Please output the section of the listing below that opens with the line containing "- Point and" and closes with the line containing "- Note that", exactly and with nothing else.
━━ SUPPLIED MATERIAL
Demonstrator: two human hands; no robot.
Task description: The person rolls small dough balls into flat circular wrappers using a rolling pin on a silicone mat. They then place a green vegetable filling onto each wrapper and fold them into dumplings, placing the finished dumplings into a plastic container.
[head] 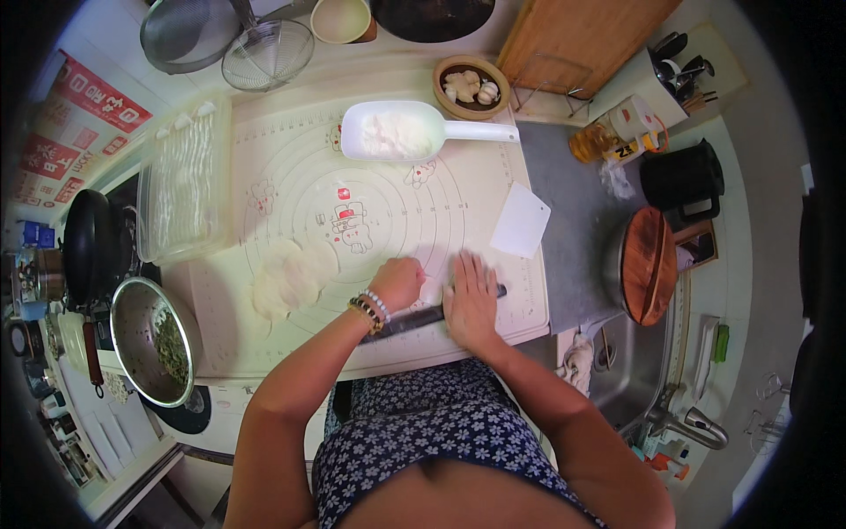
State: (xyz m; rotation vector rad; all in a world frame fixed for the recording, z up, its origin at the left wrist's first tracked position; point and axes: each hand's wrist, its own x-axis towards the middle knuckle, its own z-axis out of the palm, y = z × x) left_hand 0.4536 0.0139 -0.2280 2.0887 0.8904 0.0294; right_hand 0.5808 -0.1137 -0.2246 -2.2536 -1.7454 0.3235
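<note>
My right hand (472, 305) lies flat across a dark rolling pin (411, 322), palm down and fingers stretched forward. The pin slants over the front of the white pastry mat (396, 218). My left hand (396, 283), with beaded bracelets at the wrist, is curled beside a small white dough round (431, 291). Its fingertips are at the dough's edge, but their hold is hidden. Overlapping thin dough wrappers (294, 278) lie to the left on the mat. Farther back rests a white scoop (394, 131) with flour in it, and at the right a white dough scraper (521, 220).
A clear plastic box (185, 178) with white contents stands at the back left. Near the left edge sits a steel bowl (135, 337) with green filling. A clay dish (471, 86) holds ginger and garlic. Off to the right are a wooden-lidded pot (649, 266) and a sink (634, 370).
</note>
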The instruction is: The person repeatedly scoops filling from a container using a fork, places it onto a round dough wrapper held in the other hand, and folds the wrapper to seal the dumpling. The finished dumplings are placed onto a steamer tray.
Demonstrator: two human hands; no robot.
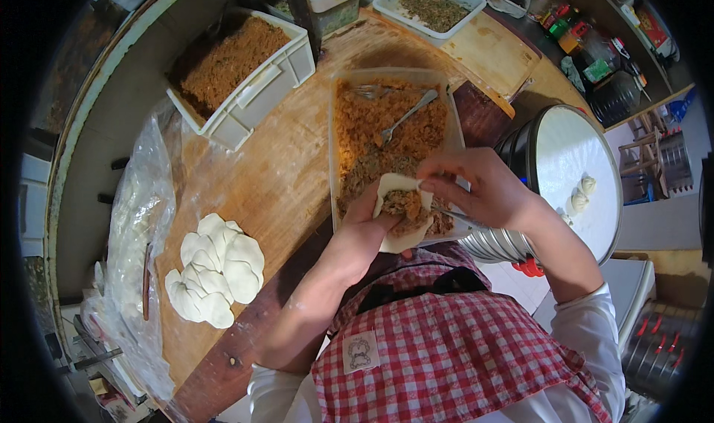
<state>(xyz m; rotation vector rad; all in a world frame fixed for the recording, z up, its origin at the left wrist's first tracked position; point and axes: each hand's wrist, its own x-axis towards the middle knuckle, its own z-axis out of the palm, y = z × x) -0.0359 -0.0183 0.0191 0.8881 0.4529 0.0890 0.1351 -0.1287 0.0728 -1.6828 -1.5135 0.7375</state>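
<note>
My left hand (362, 216) cups a round dough wrapper (399, 244) with a mound of brown meat filling (410, 204) on it. The thumb lies over the filling. At the wrapper's upper right edge, my right hand (474, 186) pinches the dough between thumb and fingers. Both hands are above the near end of a translucent plastic tub (454, 127), which holds orange-brown and darker fillings. A metal fork (410, 116) rests in that tub. Another utensil's metal handle (454, 214) shows below my right hand; whether the hand touches it is unclear.
Overlapping dough wrappers (215, 272) lie on the wooden worktop (268, 166), left of me. A thin rolling pin (146, 283) rests by plastic sheeting (136, 211). Beyond are a white crate (251, 94) and tub (385, 4) of filling. Pleated buns (583, 194) sit on a stacked steamer (574, 138) at right.
</note>
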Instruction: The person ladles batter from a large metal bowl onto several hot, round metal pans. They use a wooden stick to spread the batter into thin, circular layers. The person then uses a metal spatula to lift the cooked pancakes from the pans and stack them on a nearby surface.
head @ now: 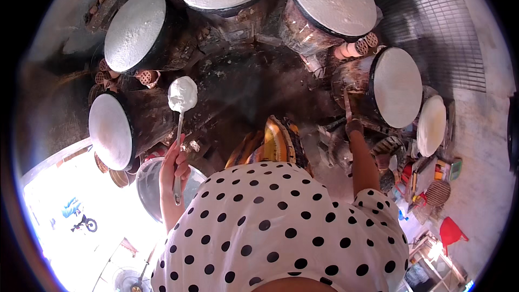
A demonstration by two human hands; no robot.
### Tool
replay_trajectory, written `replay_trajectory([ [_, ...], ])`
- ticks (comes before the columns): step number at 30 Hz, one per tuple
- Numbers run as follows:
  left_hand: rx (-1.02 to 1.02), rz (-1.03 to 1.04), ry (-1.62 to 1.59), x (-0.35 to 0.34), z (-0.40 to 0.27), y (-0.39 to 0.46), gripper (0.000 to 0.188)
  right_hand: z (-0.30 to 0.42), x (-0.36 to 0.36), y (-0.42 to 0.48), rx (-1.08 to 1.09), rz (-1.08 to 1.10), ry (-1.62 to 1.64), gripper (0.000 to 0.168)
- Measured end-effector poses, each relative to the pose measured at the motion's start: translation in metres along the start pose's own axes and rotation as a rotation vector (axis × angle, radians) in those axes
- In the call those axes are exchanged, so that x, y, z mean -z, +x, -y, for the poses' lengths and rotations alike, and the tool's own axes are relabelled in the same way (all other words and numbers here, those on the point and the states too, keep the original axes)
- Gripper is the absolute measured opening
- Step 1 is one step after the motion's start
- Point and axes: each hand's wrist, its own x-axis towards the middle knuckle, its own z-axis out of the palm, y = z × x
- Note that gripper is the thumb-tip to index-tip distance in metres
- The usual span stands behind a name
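Observation:
My left hand point(175, 164) is closed round the metal handle of a ladle point(182, 94), whose round bowl is coated with thick white batter. Behind that hand stands a large metal basin point(152, 182). My right hand point(354, 126), at the right, grips a thin flat stick point(347, 105) pointing away from me, beside the blackened side of a stove. On that stove a round griddle surface point(398, 88) is covered with a white layer. Other white-covered round surfaces stand in an arc, among them one at the left point(110, 132) and one at the top right point(334, 1).
Perforated clay briquettes point(146, 77) lie among the stoves, with more at the upper right point(361, 46). A stack of pale round sheets point(431, 125) stands at the right, near a wire rack point(450, 28). A red plastic chair point(451, 233) is at the lower right, a fan point(131, 280) at the lower left.

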Motion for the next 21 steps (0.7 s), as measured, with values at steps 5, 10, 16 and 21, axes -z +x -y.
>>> replay_trajectory([
  [5, -0.038, -0.034, 0.081, 0.016, -0.027, -0.007, 0.038, 0.026, 0.025, 0.005, -0.093, -0.005, 0.015, 0.035],
  [10, -0.099, -0.024, 0.071, 0.008, -0.048, -0.022, 0.04, 0.037, 0.038, 0.013, -0.126, -0.001, 0.025, 0.032],
  [16, -0.234, -0.124, 0.038, -0.009, -0.065, -0.06, 0.042, 0.061, 0.045, 0.01, 0.016, 0.03, 0.007, 0.031],
  [21, -0.468, -0.136, -0.092, -0.005, -0.073, -0.104, 0.043, 0.14, 0.046, -0.071, 0.801, 0.263, 0.14, 0.03],
])
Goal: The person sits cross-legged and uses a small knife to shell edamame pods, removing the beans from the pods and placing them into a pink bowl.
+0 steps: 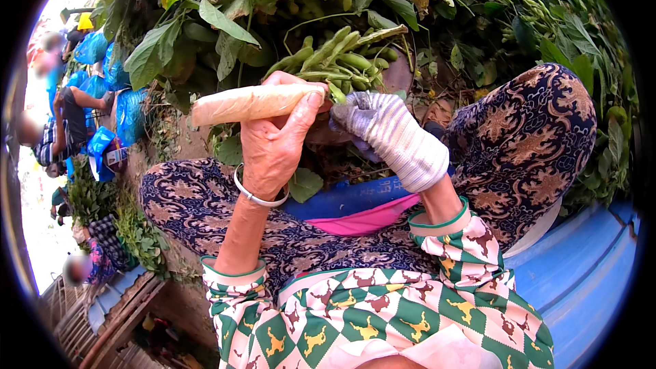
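Observation:
My left hand [277,138], bare with a pale bangle at the wrist, is closed around a pale, tapered cylindrical object [251,105]; its thumb presses on the right end. Whether it is a wrapped handle or a peeled root, I cannot tell. My right hand [389,133] wears a striped knit glove, its curled fingertips at a green bean pod [336,93] beside the left fingers. Just beyond both hands lies a bunch of green bean pods [333,59] with a cut stem [382,34]. The glove hides how firmly the pod is pinched.
Leafy bean plants [553,25] heap up ahead and to the right. A blue container [353,199] and pink cloth [364,218] lie between my legs. Blue plastic bags [130,115] and other seated people are at the left. A blue surface [569,271] is at the lower right.

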Available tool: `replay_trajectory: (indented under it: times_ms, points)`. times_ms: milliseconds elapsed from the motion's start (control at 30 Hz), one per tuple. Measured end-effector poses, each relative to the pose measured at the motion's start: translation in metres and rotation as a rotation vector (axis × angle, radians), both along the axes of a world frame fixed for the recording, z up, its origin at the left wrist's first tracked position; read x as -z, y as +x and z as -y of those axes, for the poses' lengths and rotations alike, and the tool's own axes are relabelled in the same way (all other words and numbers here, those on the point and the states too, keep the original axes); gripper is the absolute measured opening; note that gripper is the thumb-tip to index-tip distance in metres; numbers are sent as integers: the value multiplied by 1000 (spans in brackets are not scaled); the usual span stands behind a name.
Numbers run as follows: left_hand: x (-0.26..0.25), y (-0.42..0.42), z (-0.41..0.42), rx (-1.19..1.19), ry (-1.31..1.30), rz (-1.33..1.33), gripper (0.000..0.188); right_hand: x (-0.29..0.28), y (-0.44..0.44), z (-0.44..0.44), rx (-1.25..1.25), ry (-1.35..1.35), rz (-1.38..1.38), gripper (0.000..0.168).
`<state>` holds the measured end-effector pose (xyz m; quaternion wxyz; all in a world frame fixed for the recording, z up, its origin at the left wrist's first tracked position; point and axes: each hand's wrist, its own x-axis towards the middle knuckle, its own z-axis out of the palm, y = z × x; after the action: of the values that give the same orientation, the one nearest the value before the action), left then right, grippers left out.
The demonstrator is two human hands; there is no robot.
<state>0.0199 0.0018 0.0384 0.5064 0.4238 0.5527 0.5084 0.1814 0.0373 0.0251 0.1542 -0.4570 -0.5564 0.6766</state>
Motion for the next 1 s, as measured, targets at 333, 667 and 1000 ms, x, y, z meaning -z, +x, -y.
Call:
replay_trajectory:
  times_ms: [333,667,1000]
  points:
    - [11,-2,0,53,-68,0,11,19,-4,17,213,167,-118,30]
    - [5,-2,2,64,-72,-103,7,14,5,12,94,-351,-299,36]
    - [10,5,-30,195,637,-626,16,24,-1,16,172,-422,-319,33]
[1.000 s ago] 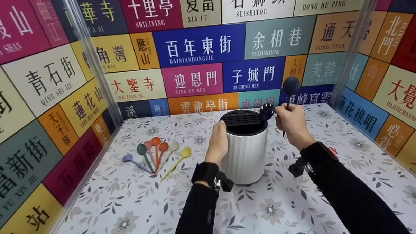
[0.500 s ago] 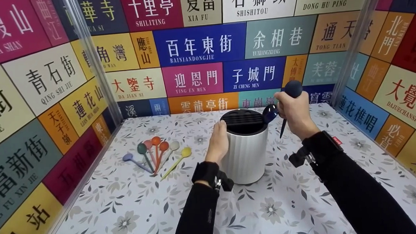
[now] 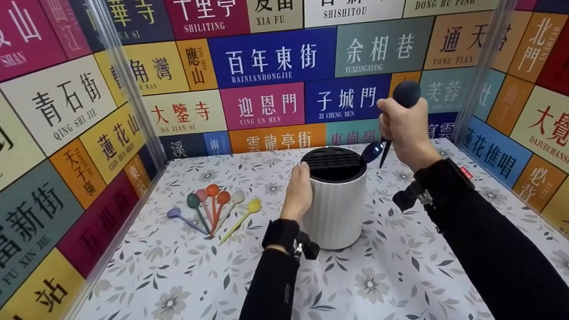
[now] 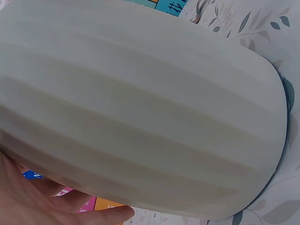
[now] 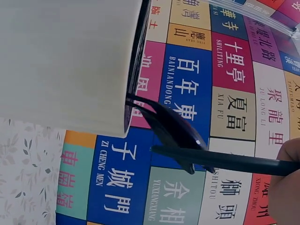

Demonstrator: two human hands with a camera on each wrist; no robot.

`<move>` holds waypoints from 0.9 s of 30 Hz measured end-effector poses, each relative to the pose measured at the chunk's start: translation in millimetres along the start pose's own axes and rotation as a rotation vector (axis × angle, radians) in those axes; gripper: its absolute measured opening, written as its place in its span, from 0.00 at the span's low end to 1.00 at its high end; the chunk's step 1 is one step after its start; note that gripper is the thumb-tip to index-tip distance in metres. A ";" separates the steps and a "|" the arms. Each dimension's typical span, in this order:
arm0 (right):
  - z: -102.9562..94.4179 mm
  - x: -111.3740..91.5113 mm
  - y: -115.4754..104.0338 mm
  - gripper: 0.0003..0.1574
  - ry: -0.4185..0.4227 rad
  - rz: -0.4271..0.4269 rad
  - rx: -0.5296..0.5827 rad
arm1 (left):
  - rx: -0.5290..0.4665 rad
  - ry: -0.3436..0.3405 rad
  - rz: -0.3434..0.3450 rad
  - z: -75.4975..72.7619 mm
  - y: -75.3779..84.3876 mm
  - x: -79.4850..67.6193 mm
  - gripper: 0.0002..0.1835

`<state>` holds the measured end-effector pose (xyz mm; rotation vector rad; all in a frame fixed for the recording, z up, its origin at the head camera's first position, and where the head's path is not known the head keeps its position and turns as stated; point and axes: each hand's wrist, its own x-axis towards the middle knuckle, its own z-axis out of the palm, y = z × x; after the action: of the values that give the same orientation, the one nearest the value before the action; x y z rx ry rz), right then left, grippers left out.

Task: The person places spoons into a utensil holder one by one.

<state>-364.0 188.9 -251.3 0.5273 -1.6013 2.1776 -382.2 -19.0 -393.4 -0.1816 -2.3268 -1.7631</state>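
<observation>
My right hand (image 3: 406, 129) grips a dark navy spoon (image 3: 406, 94) just below its bowl, in the air to the right of a white ribbed utensil holder (image 3: 336, 215). The spoon's bowl points up and its thin handle (image 5: 225, 159) points down, tip free. Shiny dark spoon bowls (image 5: 176, 129), apparently two close together, stick out over the holder's rim; the head view shows one glossy blue bowl (image 3: 372, 152) there. My left hand (image 3: 297, 192) rests against the holder's left side with fairly straight fingers. In the left wrist view, some of its fingers (image 4: 108, 215) show beyond the holder's edge.
Several small coloured spoons (image 3: 213, 207) lie fanned out on the floral tablecloth (image 3: 171, 301) left of the holder. A black slotted insert (image 3: 332, 158) covers part of the holder's opening. Walls with colourful sign panels (image 3: 274, 61) stand at the back and both sides.
My right hand has slid up the navy spoon's handle nearer its bowl, then risen with the spoon. My left hand and the utensil holder have stayed in place.
</observation>
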 end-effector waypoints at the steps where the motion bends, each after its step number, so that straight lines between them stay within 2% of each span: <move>1: 2.1 0.5 -0.9 0.26 -0.001 -0.003 0.012 | 0.004 0.004 0.005 0.0 0.1 0.1 0.34; 7: 16.7 2.5 2.3 0.27 0.008 -0.037 0.042 | 0.015 0.018 0.031 -0.8 0.9 -0.1 0.32; 16: 37.1 -0.3 21.9 0.27 0.010 -0.017 -0.046 | 0.019 0.025 0.022 -0.5 -1.1 0.1 0.33; 20: 40.4 -1.2 31.6 0.26 0.019 0.003 -0.093 | 0.022 0.025 0.020 -0.9 0.0 -0.1 0.32; 27: 36.8 -4.6 42.0 0.24 0.017 0.028 -0.154 | 0.016 -0.014 -0.019 -1.9 1.2 -1.1 0.35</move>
<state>-379.0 141.7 -277.6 0.4420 -1.7590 2.0511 -380.7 -20.5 -392.1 -0.1703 -2.3588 -1.7572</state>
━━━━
### RESULT OF THIS TASK
- Point and axes: each hand's wrist, its own x-axis towards the middle knuckle, its own z-axis out of the palm, y = z × x
- Note that gripper is the thumb-tip to index-tip distance in metres

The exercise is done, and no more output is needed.